Charles imagines the child curled up within her abdomen. A child that she will hold and nurse and teach to read. A child with chubby little knees and elbows, endless questions, and arms designed to reach for what seems unreachable. “Just like that,” he says.

“Forgive me if I don’t believe you,” Hensley says quietly, fidgeting with her fingers. “You don’t know what you’re saying. Why are you here?” she murmurs as she pulls the bundle of letters from her satchel. She presses them against her bosom. “After I confessed to you, your letters stopped. As I expected. But now . . .”

Charles furrows his brow. “Confessed?”

She nods and changes the subject. “Tell me about your injury.”

 • • • 

T
hey sit side by side in the circus trailer, the jubilation from the performers and the audience seeping in through the cracks, and he tells her about the day he lost his leg, his feeling of riding over the ocean and hearing her voice, so clearly telling him to survive.

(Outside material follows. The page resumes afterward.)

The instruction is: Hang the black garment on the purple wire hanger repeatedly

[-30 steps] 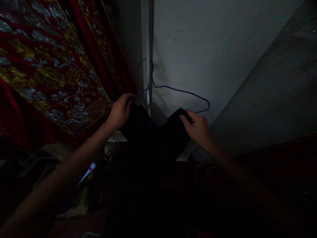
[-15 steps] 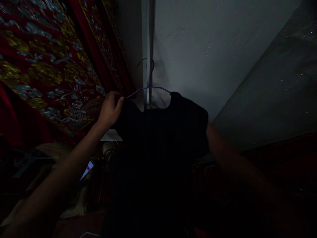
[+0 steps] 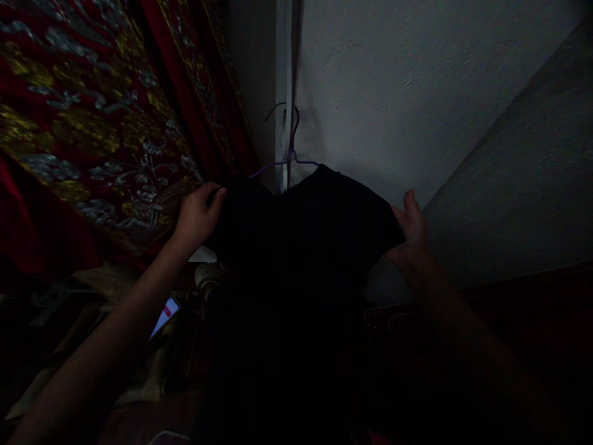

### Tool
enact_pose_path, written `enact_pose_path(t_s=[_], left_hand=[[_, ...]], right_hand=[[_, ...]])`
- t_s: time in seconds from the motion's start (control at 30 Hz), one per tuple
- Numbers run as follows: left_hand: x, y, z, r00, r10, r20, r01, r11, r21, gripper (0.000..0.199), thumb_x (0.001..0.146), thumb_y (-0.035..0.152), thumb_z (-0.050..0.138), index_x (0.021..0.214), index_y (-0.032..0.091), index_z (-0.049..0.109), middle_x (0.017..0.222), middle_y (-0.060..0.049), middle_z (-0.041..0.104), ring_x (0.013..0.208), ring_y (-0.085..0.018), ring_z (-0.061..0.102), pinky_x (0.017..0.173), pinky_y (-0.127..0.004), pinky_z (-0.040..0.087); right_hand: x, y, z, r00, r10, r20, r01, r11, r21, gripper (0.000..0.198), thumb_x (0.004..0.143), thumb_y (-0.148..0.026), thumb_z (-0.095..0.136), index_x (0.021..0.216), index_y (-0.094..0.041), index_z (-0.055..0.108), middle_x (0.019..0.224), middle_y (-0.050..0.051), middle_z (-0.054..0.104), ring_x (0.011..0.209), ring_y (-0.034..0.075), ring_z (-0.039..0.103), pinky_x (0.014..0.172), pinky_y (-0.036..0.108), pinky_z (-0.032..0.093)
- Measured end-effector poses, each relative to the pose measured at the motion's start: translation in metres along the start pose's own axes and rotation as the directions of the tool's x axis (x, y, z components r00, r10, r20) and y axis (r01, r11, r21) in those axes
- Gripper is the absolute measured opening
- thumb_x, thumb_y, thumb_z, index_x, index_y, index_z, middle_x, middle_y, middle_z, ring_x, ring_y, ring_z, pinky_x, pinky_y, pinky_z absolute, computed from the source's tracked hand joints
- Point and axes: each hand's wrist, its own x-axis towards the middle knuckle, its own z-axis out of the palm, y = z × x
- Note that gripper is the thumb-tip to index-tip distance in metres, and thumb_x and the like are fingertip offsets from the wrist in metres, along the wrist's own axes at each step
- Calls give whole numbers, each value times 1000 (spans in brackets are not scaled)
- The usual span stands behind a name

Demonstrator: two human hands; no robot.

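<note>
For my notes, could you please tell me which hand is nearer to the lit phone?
Left: the left hand is above the phone in the picture; the right hand is across the dark garment from it.

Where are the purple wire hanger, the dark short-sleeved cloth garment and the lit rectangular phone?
Purple wire hanger [image 3: 292,153]: head view, neck below hook.
Dark short-sleeved cloth garment [image 3: 299,259]: head view, its torso.
Lit rectangular phone [image 3: 165,316]: head view, screen.

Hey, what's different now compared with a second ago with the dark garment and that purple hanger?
The dark garment has moved right, over the right end of the purple hanger, which was bare. The right hand has let go of its earlier grip and moved right to the sleeve, thumb apart. The left hand has shifted left, still at the garment. The hanger stays at the metal post.
</note>
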Motion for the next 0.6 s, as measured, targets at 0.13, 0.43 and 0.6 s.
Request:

He tells her how he fought to return to his life because of those words. Her eyes fill once again with tears and she tells him about having a vision of him, gravely ill, just like Berto. She imagined another young woman tending to him, and she spoke to Berto the words she hoped someone would speak to Charles. She did, in fact, beg him to live.

How can they explain this? They do not try.

Arty returns with her dinner, which Charles happily watches her eat. She offers him half, but he has no appetite. He is still afraid that this, too, is a hallucination. He tells her this and she nods.

“We must devise a way to know that it’s all real,” she tells him. “Think.”

Charles doesn’t think. Instead, he does something that he cannot believe he has the nerve to do. “This has to be real,” he says and then he kisses her on the cheek. The scent of sawdust and pickled vegetables clings to her skin.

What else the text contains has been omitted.